Nine months post fire I still lay my head down at night and think through the events of that day. May 21, 2021. Did I leave something on in the kitchen that started the fire? The fire burned so hot they never were able to figure out what started it. I think about Ella and Esther and how frightening it must have been for them. I begin to cry and remind myself that if I cry, my nose is going to get stuffed up and then I won’t be able to breathe through it which makes falling asleep difficult. I whisper to them both asking for forgiveness for not being there to protect and save them and then I desperately try to think of other things. Anything else. Most nights it takes me 2-3 hours to fall asleep.
Nine months post fire we are still dealing with the insurance company. Typically, the insurance company allows a twelve month period for you to rebuild or find new housing. Unfortunately, because of the economic climate things are taking much longer than “normal”. We have a new insurance adjuster and are happy with his attentiveness to our case. We have requested an extension for our housing and hoping we will be able to extend our lease where we are currently renting.

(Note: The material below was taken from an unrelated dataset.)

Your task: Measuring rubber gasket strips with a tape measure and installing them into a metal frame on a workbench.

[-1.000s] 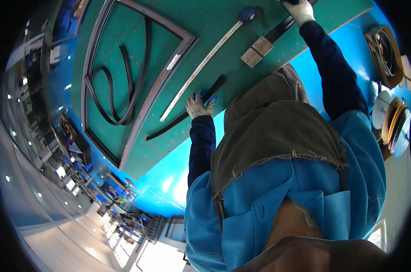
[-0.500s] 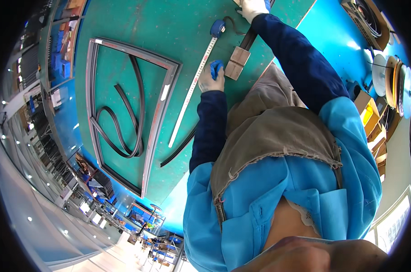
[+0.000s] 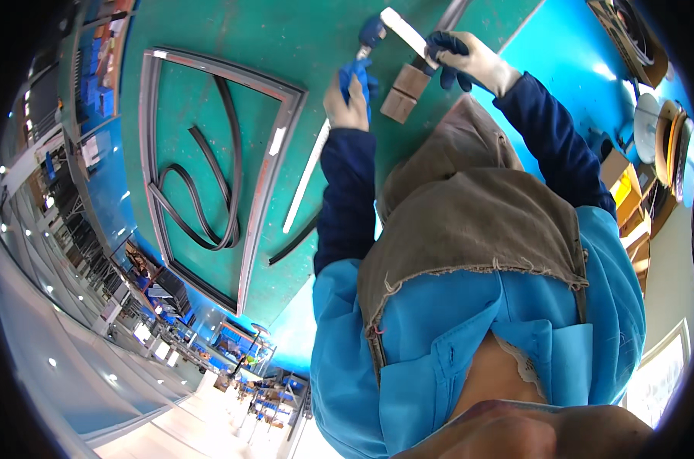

We are also waiting on the IRS to send us our tax documents we requested June 2021; they cashed our $80 check and we haven’t seen the documents or heard from them. Did you know if you call the number for the IRS on their website the automated system will send you in circles like a dog chasing its tail? We need our tax documents in order to secure the construction loan, and the bank has been waiting so long for our documents they may have to restart the loan process if the documents needed don’t arrive soon. Just one more hurdle to jump in this process.
Nine months post fire I still struggle to get out of bed some days. There’s so much to do and I have very little energy and motivation to do the things I need to do. There are lists that need to be created of house inventory items that need to be purchased for our new house. There are so many items in homes we don’t think about. I went to make Valentine cookies the other day and realized I no longer have my heart cookie cutter. I have also been working on collecting all my favorite recipes. Thankfully many I shared with others and have been able to get copies of ones I wanted. Project after project that needs to be done… I keep reminding myself it will all get done in due time. I remind myself to be patient with myself. Some days are easier than others to do this.
Nine months post fire we were finally able to submit our plans to the Town of Payson for permitting this morning. Building a house in itself is a stressful event– so many decisions that need to be made. Paint colors, type of shingles, flooring, cabinets… on and on. I am grateful for a young lady that has been helping me with many of the kitchen layout decisions. Bouncing ideas off her has been a huge blessing to me.
Nine months post fire I am continuing to learn to focus on the things that matter most in life to me. Facetime calls from our granddaughter, Abigail, where she says, ‘Yaya, I come to you house to paint. I want to paint with you.’ or ‘Yaya, you go airport, get on plane, go HIGH up in air and come to my house’ or my recent favorite, ‘goodbye Yaya! I love you for always!’ when we are hanging up. I miss her dearly being several States away now. I miss having the kids all show up for a few days to hang out and play games for hours on end, as well as yelling at my sons in law to ‘get out of my kitchen’ because they love to cook, too. I am grateful that once our house is built we will be able to have these times together again. I am grateful for time spent with Tim putting together a ridiculous 3000 piece puzzle because it is something we always did together before the fire. We had a special table in the family room where a puzzle was set up. Essie would knock pieces on the floor and Ella would chew them up. It always made finishing the puzzle an adventure. The kitchen table at our rental is currently our puzzle table which makes meal time interesting, but it has made things feel a little more normal here in a place that is not our own. I am grateful for our Millie and how she seems to know when I need her to curl up next to me and just be still. I am grateful we will be picking up a new kitten the first weekend in April. Now, we need to come up with a name for our new little fluff ball girl. I’ve never struggled with naming our pets and believe you me we have had our share of them!! For some reason this time it’s been difficult for me to choose a name. I am not quite sure why that is. I am so very grateful for the art class I am taking this semester. It has really helped me through the rough days. I am learning a lot and mainly, Tim teases, that it assures I shower and get dressed at least twice a week when I have class. (It’s a good thing he is around because he makes sure I eat too! I can get lost in my projects if I am not paying attention).
Finally, nine months post fire I am counting our blessings. We have friends and family that are struggling with health issues or the loss of a loved one and we are alive and well. There are those struggling financially and we are able to pay our bills and have a roof over our heads. One thing that I have learned the past few months is that everyone at some point is going through the valley’s of life. It’s inevitable. None of us escape it. It’s not a competition about who’s struggle is more arduous. I see it as an opportunity to stop and ask myself how I would want someone to respond to me if I were in their shoes as well as to ask myself if there is anything I can or need to do to help. Sometimes the answer is ‘Samantha, you have enough on your plate right now. Perhaps finding someone else that can help them would be best.’ I hope this week when I encounter someone that is snarky that I would take a moment to take a step back and remind myself that it’s probably not about me but about the circumstances they’re going through.